EXERCISE DESCRIPTION = Where the records below reach the line containing "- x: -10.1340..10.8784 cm", start transcribing, and end with the line containing "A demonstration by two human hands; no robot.", exactly and with nothing else added.

THE DATA =

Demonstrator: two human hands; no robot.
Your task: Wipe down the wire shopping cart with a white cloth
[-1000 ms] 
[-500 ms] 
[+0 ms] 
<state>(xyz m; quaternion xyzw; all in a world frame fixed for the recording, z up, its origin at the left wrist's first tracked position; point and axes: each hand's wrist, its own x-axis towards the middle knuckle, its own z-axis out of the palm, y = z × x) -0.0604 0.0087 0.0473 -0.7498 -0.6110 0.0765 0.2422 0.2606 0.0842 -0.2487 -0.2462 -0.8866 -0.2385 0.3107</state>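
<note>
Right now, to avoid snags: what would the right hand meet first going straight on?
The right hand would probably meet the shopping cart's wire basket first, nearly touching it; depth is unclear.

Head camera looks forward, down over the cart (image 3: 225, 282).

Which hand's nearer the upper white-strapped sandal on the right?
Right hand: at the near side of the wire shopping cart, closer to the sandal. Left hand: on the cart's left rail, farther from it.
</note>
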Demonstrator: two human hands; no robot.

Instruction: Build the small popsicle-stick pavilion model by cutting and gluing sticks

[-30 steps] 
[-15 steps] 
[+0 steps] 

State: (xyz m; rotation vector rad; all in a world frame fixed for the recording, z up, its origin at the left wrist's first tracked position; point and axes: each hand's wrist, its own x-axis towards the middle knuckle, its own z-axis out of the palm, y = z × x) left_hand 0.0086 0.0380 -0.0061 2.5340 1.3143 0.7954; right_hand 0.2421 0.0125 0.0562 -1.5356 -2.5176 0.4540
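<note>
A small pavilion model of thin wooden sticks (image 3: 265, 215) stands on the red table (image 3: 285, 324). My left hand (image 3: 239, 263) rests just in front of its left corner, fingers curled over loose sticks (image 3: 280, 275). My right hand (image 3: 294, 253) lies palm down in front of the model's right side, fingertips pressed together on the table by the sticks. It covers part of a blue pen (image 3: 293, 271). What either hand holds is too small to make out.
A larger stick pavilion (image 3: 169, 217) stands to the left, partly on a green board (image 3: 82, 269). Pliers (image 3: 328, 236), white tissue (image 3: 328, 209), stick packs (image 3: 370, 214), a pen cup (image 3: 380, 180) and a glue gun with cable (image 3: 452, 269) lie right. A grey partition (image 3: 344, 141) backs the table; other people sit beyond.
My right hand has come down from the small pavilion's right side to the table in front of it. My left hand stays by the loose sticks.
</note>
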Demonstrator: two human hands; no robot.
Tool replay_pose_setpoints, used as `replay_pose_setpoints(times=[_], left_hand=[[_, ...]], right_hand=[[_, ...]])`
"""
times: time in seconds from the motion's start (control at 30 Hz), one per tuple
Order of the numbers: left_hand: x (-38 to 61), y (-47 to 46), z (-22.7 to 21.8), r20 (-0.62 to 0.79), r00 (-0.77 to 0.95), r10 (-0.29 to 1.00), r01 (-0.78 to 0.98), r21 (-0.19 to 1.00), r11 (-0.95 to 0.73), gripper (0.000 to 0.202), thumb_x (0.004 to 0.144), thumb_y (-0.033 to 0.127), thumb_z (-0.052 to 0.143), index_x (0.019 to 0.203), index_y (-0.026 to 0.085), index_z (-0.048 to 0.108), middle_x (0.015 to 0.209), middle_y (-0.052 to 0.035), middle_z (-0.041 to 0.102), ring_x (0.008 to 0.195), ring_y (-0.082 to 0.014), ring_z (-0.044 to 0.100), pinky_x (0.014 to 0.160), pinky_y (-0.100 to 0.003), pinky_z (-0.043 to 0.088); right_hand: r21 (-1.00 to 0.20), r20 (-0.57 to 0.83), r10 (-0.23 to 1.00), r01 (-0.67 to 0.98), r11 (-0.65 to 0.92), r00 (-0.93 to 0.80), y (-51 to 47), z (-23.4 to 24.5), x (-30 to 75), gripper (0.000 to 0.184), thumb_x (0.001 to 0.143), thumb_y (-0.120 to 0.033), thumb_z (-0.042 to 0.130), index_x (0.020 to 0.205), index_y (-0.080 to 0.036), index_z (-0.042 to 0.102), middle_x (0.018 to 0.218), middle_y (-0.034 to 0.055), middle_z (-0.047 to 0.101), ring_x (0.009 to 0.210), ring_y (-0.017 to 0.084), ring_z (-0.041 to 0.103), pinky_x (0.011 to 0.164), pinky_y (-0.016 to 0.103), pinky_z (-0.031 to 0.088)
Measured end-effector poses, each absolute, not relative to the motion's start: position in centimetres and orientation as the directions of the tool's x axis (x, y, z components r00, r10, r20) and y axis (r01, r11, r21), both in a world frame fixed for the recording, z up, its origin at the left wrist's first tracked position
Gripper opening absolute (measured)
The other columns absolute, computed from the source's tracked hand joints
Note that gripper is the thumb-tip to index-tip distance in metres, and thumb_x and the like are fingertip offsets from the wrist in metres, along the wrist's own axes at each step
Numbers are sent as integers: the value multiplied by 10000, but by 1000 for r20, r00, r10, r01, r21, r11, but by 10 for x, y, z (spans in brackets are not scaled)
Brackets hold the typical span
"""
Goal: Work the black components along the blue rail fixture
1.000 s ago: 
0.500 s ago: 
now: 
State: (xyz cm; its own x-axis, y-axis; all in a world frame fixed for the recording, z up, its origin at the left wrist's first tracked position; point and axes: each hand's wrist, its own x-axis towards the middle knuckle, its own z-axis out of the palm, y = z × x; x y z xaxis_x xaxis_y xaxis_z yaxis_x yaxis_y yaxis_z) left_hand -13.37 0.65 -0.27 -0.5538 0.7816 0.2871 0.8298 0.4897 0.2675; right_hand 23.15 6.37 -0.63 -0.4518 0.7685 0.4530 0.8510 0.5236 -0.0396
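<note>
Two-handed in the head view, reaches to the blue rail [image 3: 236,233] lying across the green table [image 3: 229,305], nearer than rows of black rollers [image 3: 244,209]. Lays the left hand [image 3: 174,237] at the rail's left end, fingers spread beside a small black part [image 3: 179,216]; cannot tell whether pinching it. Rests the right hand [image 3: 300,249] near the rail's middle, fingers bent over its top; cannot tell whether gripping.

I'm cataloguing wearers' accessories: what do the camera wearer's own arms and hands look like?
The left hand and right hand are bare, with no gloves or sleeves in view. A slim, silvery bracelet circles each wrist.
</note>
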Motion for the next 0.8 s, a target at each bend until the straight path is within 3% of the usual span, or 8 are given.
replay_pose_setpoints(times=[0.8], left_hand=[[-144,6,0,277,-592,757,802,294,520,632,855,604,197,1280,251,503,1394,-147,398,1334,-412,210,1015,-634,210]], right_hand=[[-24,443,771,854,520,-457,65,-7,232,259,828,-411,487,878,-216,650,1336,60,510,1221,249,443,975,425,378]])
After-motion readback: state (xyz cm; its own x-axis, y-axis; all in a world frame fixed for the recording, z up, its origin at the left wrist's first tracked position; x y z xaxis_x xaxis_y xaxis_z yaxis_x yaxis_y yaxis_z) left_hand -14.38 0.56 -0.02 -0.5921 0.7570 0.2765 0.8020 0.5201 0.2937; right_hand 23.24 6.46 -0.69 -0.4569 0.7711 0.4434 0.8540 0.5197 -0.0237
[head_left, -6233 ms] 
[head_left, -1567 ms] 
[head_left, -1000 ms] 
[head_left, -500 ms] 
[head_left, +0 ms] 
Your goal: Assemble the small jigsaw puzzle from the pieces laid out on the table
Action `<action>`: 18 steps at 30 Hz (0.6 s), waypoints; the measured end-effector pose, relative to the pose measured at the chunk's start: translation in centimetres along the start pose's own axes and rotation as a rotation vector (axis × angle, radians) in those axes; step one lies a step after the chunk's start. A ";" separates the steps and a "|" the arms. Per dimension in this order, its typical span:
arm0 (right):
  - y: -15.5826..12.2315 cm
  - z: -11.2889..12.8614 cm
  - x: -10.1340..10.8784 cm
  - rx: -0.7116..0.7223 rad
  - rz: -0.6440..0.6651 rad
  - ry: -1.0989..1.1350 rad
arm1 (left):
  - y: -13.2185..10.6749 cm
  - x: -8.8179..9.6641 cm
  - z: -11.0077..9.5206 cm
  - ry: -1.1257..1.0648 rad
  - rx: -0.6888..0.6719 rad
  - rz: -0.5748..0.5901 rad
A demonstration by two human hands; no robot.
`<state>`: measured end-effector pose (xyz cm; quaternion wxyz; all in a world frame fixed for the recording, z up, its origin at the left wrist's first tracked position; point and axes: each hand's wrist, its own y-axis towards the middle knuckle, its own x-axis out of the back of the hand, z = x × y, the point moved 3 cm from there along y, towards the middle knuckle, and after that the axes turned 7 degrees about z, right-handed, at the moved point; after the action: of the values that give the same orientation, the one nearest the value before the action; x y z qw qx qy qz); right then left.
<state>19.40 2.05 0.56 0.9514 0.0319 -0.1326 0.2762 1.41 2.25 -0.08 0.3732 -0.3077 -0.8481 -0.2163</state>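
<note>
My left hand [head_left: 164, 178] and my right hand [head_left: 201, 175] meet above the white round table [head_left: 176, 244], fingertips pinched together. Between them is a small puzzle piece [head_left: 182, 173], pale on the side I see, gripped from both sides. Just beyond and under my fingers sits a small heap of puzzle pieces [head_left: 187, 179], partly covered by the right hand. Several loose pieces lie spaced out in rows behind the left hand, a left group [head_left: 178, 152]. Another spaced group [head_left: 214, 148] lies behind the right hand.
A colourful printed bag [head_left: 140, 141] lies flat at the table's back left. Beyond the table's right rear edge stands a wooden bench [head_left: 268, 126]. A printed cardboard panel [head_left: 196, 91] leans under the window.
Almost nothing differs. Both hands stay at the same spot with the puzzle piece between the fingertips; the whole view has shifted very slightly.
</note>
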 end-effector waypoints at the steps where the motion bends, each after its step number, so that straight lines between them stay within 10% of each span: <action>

TASK RESULT =
  - x: -10.1340..10.8784 cm
  - rx: -0.7116..0.7223 rad
  - rz: -0.6440..0.6651 rad
  - ry: -1.0989..1.1350 rad
arm1 (left):
  - y: -13.2185..10.6749 cm
  - x: -8.8179..9.6641 cm
  - z: -11.0077..9.5206 cm
  - ry: -1.1257..1.0648 rad
  - rx: -0.6888..0.6719 rad
  - rz: -0.5748..0.5901 rad
A demonstration by two human hands; no robot.

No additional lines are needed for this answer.